LE QUOTIDIEN : Quels sont les grands facteurs qui vont faire évoluer les métiers de la santé en général, et le métier de médecin en particulier, dans les années à venir ?
CORINNE GRENIER : Ce qui domine, bien évidemment, c’est la montée de la santé digitale, qu’il s’agisse de la puissance de traitement des données, de l’intelligence artificielle ou des dispositifs de type téléconsultation, télé-expertise, etc. Le second point, c’est une nouvelle manière de considérer la santé non plus en termes d’actes mais de parcours, notamment en raison de l’importance prise par les maladies chroniques et les problématiques de santé mentale. Enfin, il y a un enjeu autour des savoirs expérientiels des patients, qu’il faut prendre au sérieux : l’usager a une connaissance de sa maladie, de sa vie, qui ne remet pas en cause l’expertise médicale mais que celle-ci doit prendre en compte.
Face à ces facteurs, quels sont les grands scénarios d’adaptation des métiers ?
Je crois que l’une des notions importantes, c’est le décloisonnement et l’exercice pluridisciplinaire. On voit bien que les jeunes ont de plus en plus tendance à s’installer non pas dans des cabinets individuels mais dans des lieux d’exercice pluriprofessionnels où l’on peut s’entourer d'un ensemble d’expertises : orthophoniste, diététicien, infirmier… Il s’agit bien sûr de trouver les mécanismes qui permettent à chacun d’intervenir ensemble sur un parcours de santé. Par ailleurs, on ne peut aujourd'hui plus exercer sans les outils de télémédecine, c’est un moyen de réduire la fracture territoriale, mais aussi de redonner un peu d’autonomie au patient en rendant le dialogue plus facile.
Comment le secteur de la santé, lesté d’une certaine inertie, peut-il s’adapter pour se préparer au mieux aux évolutions à venir ?
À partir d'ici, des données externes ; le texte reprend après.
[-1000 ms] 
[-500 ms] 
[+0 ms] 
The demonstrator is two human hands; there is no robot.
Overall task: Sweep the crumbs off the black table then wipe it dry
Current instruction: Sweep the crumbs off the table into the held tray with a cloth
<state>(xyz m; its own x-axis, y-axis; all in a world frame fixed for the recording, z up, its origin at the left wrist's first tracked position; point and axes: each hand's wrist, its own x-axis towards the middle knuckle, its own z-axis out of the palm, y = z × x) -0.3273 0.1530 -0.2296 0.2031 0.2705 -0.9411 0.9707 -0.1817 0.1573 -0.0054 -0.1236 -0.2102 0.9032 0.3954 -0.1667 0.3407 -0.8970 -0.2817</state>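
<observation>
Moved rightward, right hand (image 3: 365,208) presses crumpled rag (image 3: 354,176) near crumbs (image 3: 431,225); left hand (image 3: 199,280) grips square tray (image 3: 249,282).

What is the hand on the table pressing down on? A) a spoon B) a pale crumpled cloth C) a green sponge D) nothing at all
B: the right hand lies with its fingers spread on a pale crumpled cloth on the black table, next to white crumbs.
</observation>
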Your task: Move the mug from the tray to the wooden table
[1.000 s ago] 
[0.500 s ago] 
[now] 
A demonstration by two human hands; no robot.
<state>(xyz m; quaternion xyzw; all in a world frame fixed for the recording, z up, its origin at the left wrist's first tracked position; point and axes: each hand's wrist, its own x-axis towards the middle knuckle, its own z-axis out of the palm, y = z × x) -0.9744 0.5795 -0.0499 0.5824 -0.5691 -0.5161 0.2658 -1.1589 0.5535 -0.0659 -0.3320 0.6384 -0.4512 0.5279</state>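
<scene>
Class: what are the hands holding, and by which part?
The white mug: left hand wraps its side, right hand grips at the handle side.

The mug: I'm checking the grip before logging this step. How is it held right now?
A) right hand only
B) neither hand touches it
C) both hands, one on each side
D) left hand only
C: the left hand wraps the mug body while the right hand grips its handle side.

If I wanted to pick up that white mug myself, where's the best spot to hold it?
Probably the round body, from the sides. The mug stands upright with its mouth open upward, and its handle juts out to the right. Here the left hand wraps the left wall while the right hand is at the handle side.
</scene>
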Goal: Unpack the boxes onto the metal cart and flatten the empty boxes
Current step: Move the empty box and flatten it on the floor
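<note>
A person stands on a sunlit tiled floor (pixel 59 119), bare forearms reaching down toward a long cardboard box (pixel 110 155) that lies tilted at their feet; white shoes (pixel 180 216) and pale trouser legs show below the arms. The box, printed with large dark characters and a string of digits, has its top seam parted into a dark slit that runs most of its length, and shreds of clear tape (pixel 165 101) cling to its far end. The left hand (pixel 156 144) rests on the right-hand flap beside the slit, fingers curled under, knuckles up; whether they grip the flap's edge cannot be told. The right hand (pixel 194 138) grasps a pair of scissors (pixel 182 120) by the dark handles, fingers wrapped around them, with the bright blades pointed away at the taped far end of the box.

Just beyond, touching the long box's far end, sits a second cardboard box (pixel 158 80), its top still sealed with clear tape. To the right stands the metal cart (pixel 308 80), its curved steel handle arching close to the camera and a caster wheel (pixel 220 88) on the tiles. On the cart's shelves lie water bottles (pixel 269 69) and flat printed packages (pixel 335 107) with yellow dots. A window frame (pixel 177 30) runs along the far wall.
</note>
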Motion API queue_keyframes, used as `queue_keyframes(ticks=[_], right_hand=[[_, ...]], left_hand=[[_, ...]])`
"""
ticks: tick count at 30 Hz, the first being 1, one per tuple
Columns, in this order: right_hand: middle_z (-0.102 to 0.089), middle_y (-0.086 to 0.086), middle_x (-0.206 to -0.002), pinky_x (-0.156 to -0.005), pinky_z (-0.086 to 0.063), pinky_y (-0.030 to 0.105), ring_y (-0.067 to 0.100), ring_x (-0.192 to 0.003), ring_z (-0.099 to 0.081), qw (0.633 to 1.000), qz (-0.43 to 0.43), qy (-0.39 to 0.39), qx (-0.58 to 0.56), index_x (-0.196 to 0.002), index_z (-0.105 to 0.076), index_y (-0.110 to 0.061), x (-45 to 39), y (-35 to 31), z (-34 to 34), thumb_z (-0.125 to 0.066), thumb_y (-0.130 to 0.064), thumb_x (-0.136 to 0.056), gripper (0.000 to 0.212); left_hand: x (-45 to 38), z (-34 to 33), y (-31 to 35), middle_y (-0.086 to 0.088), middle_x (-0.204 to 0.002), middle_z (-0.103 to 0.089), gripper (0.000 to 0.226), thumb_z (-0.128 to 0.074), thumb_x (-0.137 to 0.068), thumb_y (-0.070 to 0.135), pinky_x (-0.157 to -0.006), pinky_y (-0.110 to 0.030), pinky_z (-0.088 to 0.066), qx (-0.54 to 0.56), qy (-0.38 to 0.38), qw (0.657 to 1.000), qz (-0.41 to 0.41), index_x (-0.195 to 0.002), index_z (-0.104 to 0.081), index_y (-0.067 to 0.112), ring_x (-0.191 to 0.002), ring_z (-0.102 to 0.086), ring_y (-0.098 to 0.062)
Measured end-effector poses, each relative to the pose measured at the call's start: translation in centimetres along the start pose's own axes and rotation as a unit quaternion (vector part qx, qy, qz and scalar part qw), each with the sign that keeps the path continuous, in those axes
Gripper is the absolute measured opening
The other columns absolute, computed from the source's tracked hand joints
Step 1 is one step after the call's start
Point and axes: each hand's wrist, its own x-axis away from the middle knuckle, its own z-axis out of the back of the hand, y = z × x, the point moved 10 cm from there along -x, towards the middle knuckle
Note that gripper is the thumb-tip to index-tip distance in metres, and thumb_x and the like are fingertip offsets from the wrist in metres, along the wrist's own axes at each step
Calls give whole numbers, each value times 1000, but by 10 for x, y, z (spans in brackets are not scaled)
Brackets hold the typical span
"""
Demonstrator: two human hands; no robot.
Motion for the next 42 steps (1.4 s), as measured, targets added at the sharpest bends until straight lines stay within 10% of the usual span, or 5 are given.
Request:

Dans la santé comme dans l’éducation, on parle souvent d’inertie, on a l’impression que les choses ne bougent pas, mais quand on y regarde de plus près, il y a un véritable bouillonnement d’expérimentations, d’innovations… La première difficulté consiste à massifier toute cette effervescence pour transformer durablement le champ. Et, bien sûr, ces transformations profondes ne peuvent pas se faire en un claquement de doigts. Les jeunes qui sont actuellement en première ou deuxième année de médecine seront tout naturellement habitués à la transition digitale, à travailler avec d’autres professions… Ce sont des évolutions qui prennent une génération.